Required work: Which lines of the entries below include "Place"? List them all.

= Beginning of Section =

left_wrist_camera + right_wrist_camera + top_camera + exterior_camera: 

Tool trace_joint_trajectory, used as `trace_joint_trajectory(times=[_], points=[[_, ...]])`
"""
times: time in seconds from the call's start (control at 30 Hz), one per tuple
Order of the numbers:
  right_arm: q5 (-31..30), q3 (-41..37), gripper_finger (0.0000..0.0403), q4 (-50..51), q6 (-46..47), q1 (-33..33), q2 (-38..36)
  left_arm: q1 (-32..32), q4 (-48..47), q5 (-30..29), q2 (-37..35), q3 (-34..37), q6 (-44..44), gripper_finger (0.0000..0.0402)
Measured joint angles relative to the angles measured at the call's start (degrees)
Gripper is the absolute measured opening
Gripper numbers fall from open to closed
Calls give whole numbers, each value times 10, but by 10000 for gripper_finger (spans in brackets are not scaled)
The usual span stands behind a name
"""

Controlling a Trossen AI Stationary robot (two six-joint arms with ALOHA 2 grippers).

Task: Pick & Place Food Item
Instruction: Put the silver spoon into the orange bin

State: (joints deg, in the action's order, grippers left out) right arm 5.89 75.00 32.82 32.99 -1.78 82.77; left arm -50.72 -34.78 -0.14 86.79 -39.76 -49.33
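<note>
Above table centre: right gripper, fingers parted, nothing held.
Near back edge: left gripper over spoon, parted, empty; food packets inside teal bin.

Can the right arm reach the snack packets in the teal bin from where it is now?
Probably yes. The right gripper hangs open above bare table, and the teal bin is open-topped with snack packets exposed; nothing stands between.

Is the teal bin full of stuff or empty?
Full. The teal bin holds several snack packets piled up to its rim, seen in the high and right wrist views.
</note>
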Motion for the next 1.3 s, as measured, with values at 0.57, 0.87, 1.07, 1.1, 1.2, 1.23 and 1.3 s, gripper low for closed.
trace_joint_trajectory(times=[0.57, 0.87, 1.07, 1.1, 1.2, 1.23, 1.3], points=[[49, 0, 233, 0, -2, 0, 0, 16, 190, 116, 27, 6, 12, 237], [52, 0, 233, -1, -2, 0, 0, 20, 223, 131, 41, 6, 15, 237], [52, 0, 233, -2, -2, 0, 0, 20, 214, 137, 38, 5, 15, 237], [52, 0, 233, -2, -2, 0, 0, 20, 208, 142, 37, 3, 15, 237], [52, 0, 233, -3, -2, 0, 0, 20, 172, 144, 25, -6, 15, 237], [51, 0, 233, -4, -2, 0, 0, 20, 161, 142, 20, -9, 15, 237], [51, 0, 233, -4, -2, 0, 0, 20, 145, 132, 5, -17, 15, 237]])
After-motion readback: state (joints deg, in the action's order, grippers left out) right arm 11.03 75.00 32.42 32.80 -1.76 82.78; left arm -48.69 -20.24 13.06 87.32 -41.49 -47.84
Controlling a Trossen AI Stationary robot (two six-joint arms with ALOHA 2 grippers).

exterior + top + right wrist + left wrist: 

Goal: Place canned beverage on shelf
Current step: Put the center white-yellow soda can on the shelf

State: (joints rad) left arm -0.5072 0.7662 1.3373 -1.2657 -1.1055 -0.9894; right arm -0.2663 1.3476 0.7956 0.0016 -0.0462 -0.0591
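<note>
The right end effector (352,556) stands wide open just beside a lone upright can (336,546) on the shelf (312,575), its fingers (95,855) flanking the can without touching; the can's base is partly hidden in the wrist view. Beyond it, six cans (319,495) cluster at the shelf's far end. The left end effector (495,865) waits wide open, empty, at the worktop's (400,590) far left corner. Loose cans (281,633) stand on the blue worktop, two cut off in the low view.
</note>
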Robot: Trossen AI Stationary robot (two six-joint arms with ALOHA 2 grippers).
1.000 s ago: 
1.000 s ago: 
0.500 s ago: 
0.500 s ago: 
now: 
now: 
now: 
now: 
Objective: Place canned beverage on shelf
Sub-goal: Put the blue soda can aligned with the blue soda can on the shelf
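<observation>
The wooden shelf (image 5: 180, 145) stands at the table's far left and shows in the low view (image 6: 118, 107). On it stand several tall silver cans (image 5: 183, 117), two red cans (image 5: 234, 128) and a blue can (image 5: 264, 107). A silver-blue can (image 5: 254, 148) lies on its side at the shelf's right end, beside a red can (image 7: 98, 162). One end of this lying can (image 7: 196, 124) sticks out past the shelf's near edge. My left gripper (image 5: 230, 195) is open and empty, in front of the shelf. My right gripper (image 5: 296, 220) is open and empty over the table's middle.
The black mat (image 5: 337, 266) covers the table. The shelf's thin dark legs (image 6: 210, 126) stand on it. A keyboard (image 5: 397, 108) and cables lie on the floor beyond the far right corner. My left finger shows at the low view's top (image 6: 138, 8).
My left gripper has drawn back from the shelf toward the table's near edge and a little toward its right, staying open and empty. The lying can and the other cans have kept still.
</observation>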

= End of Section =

Answer for this exercise:
Task: Pick & Place Food Item
Goal: Place canned beverage on shelf
Objective: Place canned beverage on shelf

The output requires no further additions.